One specific detail from the preface that I found interesting was, “The finder of the manuscript could not, of course, have fully grasped the implications of its vision or anticipated its influence, which took centuries to unfold” (Page 12). This quote was interesting to me and caught my attention because it expressed how valuable this manuscript was, by saying it had a great influence. The thing that interested me the most about the quote though, was how it took centuries to unfold and how it took a long time for it to be influential. One detail from chapter one that I thought was interesting was how they were describing how Poggio was a masterless man. “The pope who had called himself John XXIII no longer existed; the man who had borne that title was now once again what he had been christened, Baldassare Cossa. And Poggio was now a masterless man” (Page 20). This interested me because even though he is a “masterless man”, he wants to go explore and find these manuscripts from Ancient Rome.

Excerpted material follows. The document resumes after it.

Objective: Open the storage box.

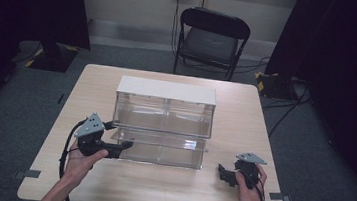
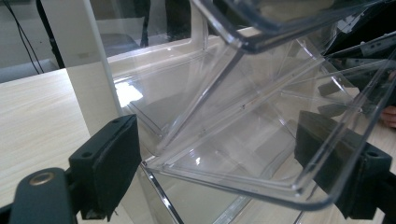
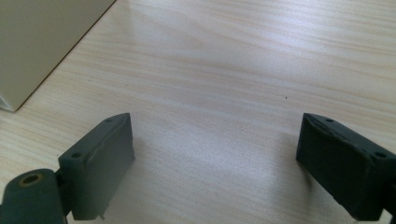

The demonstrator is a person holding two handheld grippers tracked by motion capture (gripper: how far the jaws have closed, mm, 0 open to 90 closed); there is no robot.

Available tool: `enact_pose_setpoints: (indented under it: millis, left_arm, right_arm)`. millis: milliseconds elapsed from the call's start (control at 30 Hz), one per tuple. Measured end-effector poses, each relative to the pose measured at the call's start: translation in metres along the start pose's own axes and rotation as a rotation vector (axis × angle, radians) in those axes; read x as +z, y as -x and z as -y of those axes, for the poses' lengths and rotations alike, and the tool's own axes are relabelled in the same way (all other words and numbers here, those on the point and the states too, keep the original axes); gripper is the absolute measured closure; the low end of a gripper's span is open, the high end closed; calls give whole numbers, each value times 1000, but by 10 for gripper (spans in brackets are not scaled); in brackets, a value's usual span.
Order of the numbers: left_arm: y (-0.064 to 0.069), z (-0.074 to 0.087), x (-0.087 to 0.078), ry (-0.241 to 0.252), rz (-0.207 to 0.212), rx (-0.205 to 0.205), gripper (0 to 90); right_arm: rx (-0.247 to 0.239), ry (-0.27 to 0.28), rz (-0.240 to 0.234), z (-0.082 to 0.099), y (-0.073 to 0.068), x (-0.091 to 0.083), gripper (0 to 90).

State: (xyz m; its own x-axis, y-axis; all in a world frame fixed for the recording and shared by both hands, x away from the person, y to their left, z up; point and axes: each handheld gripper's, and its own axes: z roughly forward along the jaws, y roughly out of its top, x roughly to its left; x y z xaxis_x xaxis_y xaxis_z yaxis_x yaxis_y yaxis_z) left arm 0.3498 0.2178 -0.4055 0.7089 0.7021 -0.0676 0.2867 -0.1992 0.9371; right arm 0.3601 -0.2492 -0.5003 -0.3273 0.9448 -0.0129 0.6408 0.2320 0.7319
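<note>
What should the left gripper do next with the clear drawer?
Probably close on the drawer's front edge. The left gripper has its jaws open on either side of the clear drawer, whose rounded rim lies between the pads without being pressed. The drawer is already partly out of the box, so a firm grip likely comes before pulling more.

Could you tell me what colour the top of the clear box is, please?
White top, seen best in the high view.
</note>
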Motion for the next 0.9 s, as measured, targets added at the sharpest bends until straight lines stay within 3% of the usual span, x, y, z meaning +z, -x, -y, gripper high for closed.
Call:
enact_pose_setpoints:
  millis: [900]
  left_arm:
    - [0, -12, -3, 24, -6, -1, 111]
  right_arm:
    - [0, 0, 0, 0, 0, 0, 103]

Something that I connected from this text to this world, was that he had a role model (his “master” pope John XXIII). Most people throughout life have one person they look up to and if something happens and that person is gone, they need something that can keep give them some sort of closure. I feel Poggio needed to go look for pieces of the Ancient Rome manuscripts as a way to deal with the fact that he was now “masterless”.
How did the poem that Lucretius’s really influence the thought process of a lot of human beings, and if the finder of the manuscript couldn’t fully grasp the implications, then how we know it didn’t get very modified overtime?